A few years ago I spent some time trying to reverse engineer the actual parameters for xtensa paremetric CPU they use (in order to implement a debugger and other low level things)
Practically, there's no difference for hobbyist stuff, but personally I mostly tend to use an ESP8266 just because using an ESP32 when I don't need the extra power feels like a waste, somehow.
Cheaper and generally more mature ecosystem. I've found more things have been "solved"
Also, Esp8266 has the wonderful Sming framework while ESP32 does not (or it's WIP)
It's basically Arduino but instead of having the central infinite loop it's all callback based. So it feels more “proper” I guess. It's a bit closer to how you're supposed to program a mircocontrollers without Arduino. And it makes going back to Arduino feel clunky
That said.. Maybe there is some equivalent for ESP32? I'm just not aware of it. You can do some other cool stuff with ESP32s. Like run Micropython and Javascript. You can also have wifi and related interrupts on one core and realtime stuff on another core (though I haven't exactly figured out how you'd set this up without using an RTOS)

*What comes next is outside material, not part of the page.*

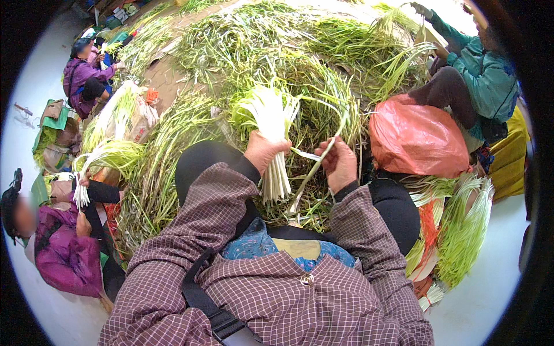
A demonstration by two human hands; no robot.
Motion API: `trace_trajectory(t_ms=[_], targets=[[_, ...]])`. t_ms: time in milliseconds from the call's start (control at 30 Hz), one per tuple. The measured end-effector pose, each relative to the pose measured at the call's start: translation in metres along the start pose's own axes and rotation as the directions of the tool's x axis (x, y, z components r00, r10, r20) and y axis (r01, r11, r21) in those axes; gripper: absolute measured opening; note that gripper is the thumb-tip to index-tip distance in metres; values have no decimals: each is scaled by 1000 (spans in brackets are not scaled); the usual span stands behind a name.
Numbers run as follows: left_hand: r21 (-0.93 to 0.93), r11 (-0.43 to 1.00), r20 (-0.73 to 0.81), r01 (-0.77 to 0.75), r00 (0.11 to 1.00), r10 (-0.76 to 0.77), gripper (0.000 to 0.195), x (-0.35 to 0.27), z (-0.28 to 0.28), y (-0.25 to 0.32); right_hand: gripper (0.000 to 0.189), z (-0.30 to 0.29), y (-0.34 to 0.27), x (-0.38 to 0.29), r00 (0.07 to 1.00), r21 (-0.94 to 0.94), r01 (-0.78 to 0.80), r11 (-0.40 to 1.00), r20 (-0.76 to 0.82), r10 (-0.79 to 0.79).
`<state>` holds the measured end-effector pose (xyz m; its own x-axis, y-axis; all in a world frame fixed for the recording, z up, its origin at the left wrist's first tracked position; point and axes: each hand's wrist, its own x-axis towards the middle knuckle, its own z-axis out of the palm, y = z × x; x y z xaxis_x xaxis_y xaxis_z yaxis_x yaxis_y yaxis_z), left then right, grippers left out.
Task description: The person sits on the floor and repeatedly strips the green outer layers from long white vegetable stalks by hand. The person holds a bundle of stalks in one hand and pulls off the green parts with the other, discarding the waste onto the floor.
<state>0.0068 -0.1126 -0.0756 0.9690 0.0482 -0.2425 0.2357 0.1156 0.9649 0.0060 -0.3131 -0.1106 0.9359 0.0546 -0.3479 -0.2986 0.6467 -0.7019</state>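
Note:
My left hand [267, 152] is closed around a bundle of long pale stalks [275, 175], likely garlic chives or a similar leafy vegetable. The white ends hang below the fist, and the yellow-green leaves fan out above it. To its right, my right hand [338, 162] pinches a single stalk [310, 175] between thumb and fingers. That stalk's lower end points down and left, and its leaf arches up and back over the heap. A thin white strip [305, 154] stretches between the two hands. Loose leaves and stalks [311, 82] lie heaped beyond both hands.
Two people in purple [69, 255] sit at the left; the nearer holds a bunch of stalks [88, 173]. A person in green [487, 82] sits at the right, behind a red plastic sack [417, 136]. More stalks [465, 233] lie beside my right knee [396, 212].

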Motion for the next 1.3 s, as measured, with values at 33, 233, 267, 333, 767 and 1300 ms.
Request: trace_trajectory(t_ms=[33, 233, 267, 333, 767, 1300], targets=[[-21, 1000, -4, 13, 1000, -13, 14, 0, -1, 2, 21, -14, -8, 7, 998, 88, -60, 994, 1, 60], [-172, 985, -29, 5, 1000, -11, 18, 8, -17, 11, 21, -70, -32, 28, 997, 414, 15, 910, 63, -45], [-169, 985, -29, 13, 999, -18, 18, 10, -21, 12, 21, -76, -33, 30, 999, 377, 47, 925, 4, -52], [-159, 987, -11, -16, 1000, 14, 18, 8, -22, 18, 21, -76, -37, 30, 995, 306, 96, 947, -68, -79], [-731, 678, 78, 75, 997, -25, 19, 15, -44, 34, 20, -51, -26, 21, 980, -186, 184, 965, -40, -195], [-141, 979, 283, 148, 954, -103, 38, -24, 16, 2, 21, 29, -9, 4, 988, -188, 59, 980, 153, -30]])
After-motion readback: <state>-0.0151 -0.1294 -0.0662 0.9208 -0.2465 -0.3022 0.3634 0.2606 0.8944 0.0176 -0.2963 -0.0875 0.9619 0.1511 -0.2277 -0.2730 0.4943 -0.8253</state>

> That said.. Maybe there is some equivalent for ESP32? I'm just not aware of it. You can do some other cool stuff with ESP32s. Like run Micropython and Javascript. You can also have wifi and related interrupts on one core and realtime stuff on another core (though I haven't exactly figured out how you'd set this up without using an RTOS)
Nim's async for networking is all there. ESP32's use a modified FreeRTOS with LwIP which Nim has OS level support for now. So Nim provides async http, json libraries, etc all in a about an extra 100kB of flash memory! IMHO, Nim has a nice Pythonic syntax but still lets you do low level real time code. With the ESP32's you can create "tasks" and use either events or data queues (see `rpcsocket_queue_mpack.nim` in Nesper).
Caveat emptor, Nesper is a wrap of the native ESP32 libraries. There's still bugs in wrapping the various apis, but mostly simple ones. Also I'd like to setup async for interrupts...
I have to imagine cost since if I’m not mistaken the esp8266 is older? I recently have been doing a lot with esp32 via feather and my new favorite tinypico. I think you’ll enjoy the esp32!
I was intrigued by the headline, but then I went to the site and saw spelling error after spelling error. Nope, I can't do it. Spell check shouldn't be that hard.
Two 10 amp relays. Onboard ethernet. SD card slot. Wifi and bluetooth. It is an amazing board. Yeah the ESP32 isn't open source, but they have github for all the rest. Boards layouts, software.